• [Requirement]:
Transcribe the lines below verbatim, skipping the images.

┌──

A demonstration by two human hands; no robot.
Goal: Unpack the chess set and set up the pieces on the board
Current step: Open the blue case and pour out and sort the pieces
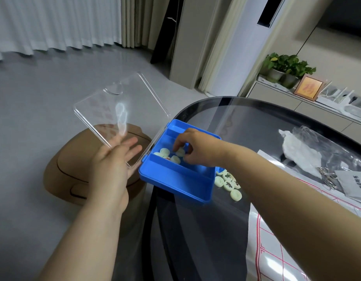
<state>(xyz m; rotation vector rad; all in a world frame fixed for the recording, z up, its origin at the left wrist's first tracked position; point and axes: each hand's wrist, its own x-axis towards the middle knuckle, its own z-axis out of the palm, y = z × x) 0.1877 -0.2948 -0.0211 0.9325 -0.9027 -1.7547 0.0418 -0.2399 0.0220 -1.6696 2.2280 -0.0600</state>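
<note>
A blue plastic box (181, 185) sits at the left edge of the dark glass table (267, 122), its clear hinged lid (118, 110) swung open to the left. My left hand (114, 159) lies flat under the lid with straight fingers and props it up. My right hand (193, 149) reaches into the box's middle compartment, its fingertips pinching one of several pale round chess pieces (167, 155) there. More pale pieces (228, 183) with black and red characters lie on the glass just right of the box. The paper board (277, 250) with red lines lies at the lower right.
A brown round stool (74, 175) stands on the floor left of the table, below the lid. On the table's right lie a crumpled clear plastic bag (317, 147), a printed leaflet (356, 183) and metal rings (327, 177). A low cabinet with potted plants (285, 67) is behind.
</note>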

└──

• [Result for this exercise]:
A demonstration by two human hands; no robot.
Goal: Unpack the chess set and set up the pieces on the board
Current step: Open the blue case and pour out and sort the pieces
<state>(xyz m; rotation vector rad; all in a world frame fixed for the recording, z up, its origin at the left wrist's first tracked position; point and axes: each hand's wrist, its own x-axis towards the middle knuckle, its own z-axis out of the palm, y = z × x) 0.1877 -0.2948 -0.0211 0.9325 -0.9027 -1.7547 0.0418 -0.2399 0.0220 -1.6696 2.2280 -0.0600</state>
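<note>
A blue plastic box (181, 185) sits at the left edge of the dark glass table (267, 122), its clear hinged lid (118, 110) swung open to the left. My left hand (114, 159) lies flat under the lid with straight fingers and props it up. My right hand (193, 149) reaches into the box's middle compartment, its fingertips pinching one of several pale round chess pieces (167, 155) there. More pale pieces (228, 183) with black and red characters lie on the glass just right of the box. The paper board (277, 250) with red lines lies at the lower right.
A brown round stool (74, 175) stands on the floor left of the table, below the lid. On the table's right lie a crumpled clear plastic bag (317, 147), a printed leaflet (356, 183) and metal rings (327, 177). A low cabinet with potted plants (285, 67) is behind.
</note>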

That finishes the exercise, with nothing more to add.